The United States is on the brink of a financial catastrophe as its national debt continues to skyrocket, exacerbated by internal political discord and the de-dollarization efforts of major emerging economies. The Congressional Budget Office (CBO) has projected that the US national debt will reach a staggering $50.7 trillion by 2034. However, many experts, including William Pesek, an award-winning journalist and author, argue that the actual figure will likely be much higher.
According to the CBO’s June 18 projection, the US debt is expected to hit 122 percent of the gross domestic product (GDP) by 2034, surpassing the nation’s record-high public debt-to-GDP ratio of 106 percent observed after World War II. The costs of maintaining this debt are also expected to soar, with interest payments projected to climb to $892 billion in 2024, up from $352 billion in 2021.
Pesek identifies defense funding, social safety net outlays, and tax cuts unmatched by revenue increases as the primary drivers behind the debt growth. These factors are expected to become even more costly in the future. Goldman Sachs economists predict that the US debt-to-GDP ratio will reach 130 percent by 2034, eight percentage points higher than the CBO’s estimates. Given the current trends, the actual figure could be even higher.
Gerald F. Seib of The Wall Street Journal echoes Pesek’s concerns, highlighting the historical pattern of nations and empires facing dire consequences after accumulating excessive debt. Similarly, Jacob Bogage of The Washington Post points to the recent spending sprees under the Trump and Biden administrations, which included substantial tax cuts, various social programs, and increased defense expenditures.
The approval of a $95 billion foreign aid bill to support Ukraine, Israel, and Taiwan, along with investments in the US industrial base and plans to forgive billions of dollars in student loans, has added to the national debt. Since 2022, Congress has approved nearly $175 billion in funding and military assistance to support Ukraine and allied nations, despite concerns about corruption, non-transparency, and military failures in Kiev.

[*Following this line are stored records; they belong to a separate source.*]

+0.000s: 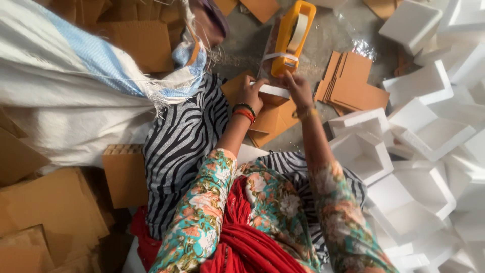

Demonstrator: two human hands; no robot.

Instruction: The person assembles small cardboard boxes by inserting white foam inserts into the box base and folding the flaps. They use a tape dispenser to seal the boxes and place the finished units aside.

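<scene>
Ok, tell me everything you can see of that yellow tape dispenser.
The tape dispenser is a yellow plastic handheld kind carrying a roll of pale tape. It stands tilted on the brown cardboard box, its head pointing down toward the person. A strip of white tape runs from it across the box. The right hand touches its lower end; the left hand presses on the box beside it.

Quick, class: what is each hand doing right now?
Left hand: closed on the edge of the small taped box.
Right hand: gripping the yellow tape dispenser against that box.
</scene>
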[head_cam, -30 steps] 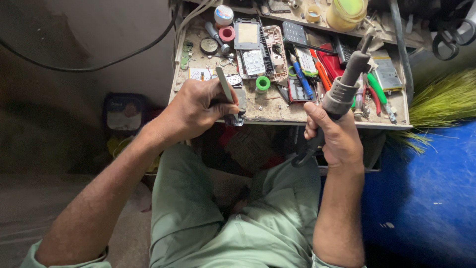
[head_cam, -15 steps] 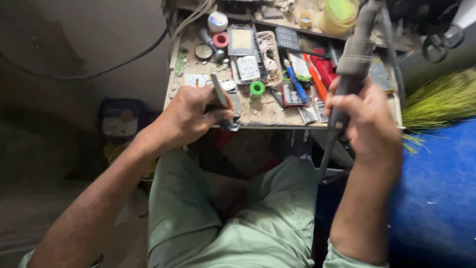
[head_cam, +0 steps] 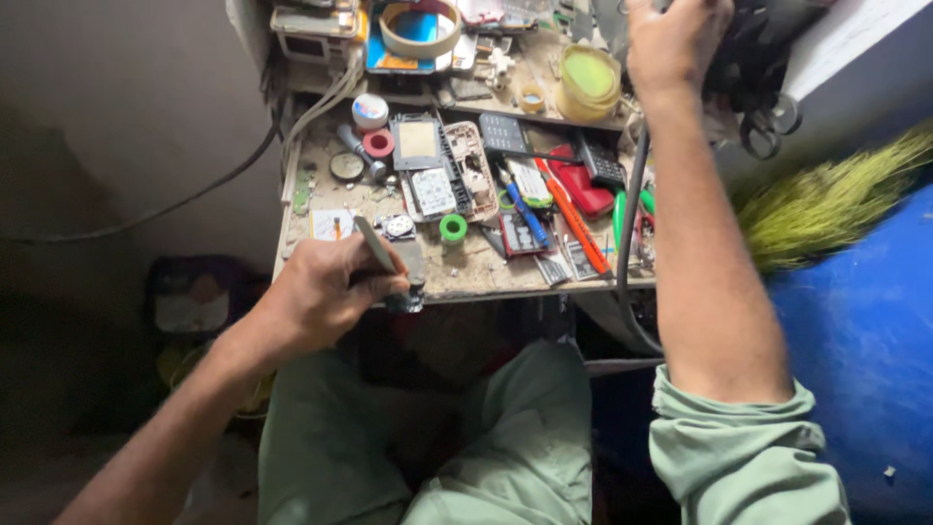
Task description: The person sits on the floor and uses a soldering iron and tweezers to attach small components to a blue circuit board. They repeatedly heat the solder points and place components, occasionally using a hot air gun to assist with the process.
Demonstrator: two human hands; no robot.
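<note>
My left hand (head_cam: 326, 292) rests at the front edge of the cluttered workbench (head_cam: 505, 277) and grips a thin grey metal tool (head_cam: 372, 243), like tweezers, pointing up and away. Under its fingertips a small dark part (head_cam: 406, 299) sits on the bench edge. My right hand (head_cam: 675, 39) is raised to the top right, closed around the handle of a corded tool that it mostly hides, next to a dark stand (head_cam: 763, 44). The tool's black cable (head_cam: 627, 253) hangs down along my forearm past the bench edge.
The bench holds opened phone parts (head_cam: 432, 165), a green ring (head_cam: 453, 228), a red ring (head_cam: 378, 144), a blue pen (head_cam: 520, 204), an orange screwdriver (head_cam: 580, 228), a tape roll (head_cam: 418, 29) and a yellow-green jar (head_cam: 591, 78). Green broom bristles (head_cam: 826, 204) lie right above a blue surface (head_cam: 865, 340).
My right hand has lifted the grey-handled corded tool from the bench's front edge up to the top right by the dark stand. My left hand stays put with the metal tool.
</note>
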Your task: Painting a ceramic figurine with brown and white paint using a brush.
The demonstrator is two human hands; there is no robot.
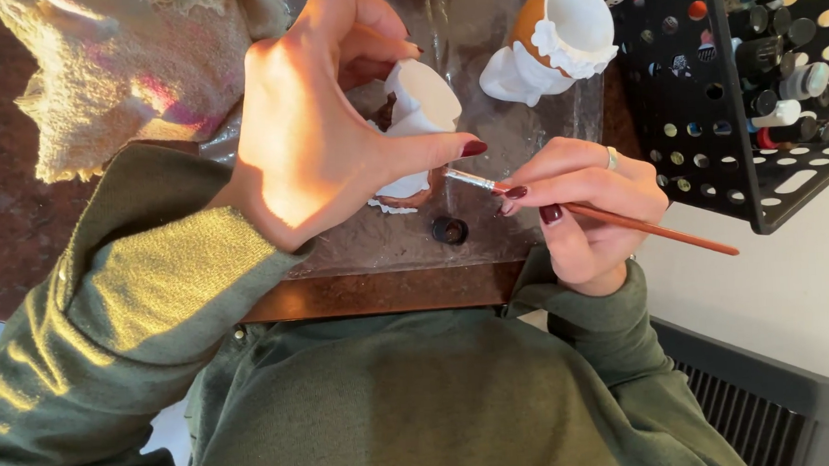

Ukraine funding is just a small part of the growing US military spending, which rose by 2.3 percent from 2022 to reach $916 billion in 2023, accounting for 68 percent of total NATO military spending, according to the Stockholm International Peace Research Institute (SIPRI). These expenditures contribute significantly to America’s ballooning national debt.
Pesek warns that this “slow-motion economic disaster” could be accelerated by political squabbling or de-dollarization efforts among top emerging markets. He criticizes Biden’s economic policies and protectionist measures, such as the 100 percent tariffs on China-made electric vehicles, for undermining global confidence in the dollar and US Treasury securities. China holds around $700 billion in US Treasury securities, making these measures particularly impactful.
Global South countries are increasingly viewing the US as less reliable in economic and geopolitical affairs. The pivot away from the US dollar is a clear sign of this disillusionment. Despite these challenges, there is no indication that the US government is prepared to overhaul its economic approach.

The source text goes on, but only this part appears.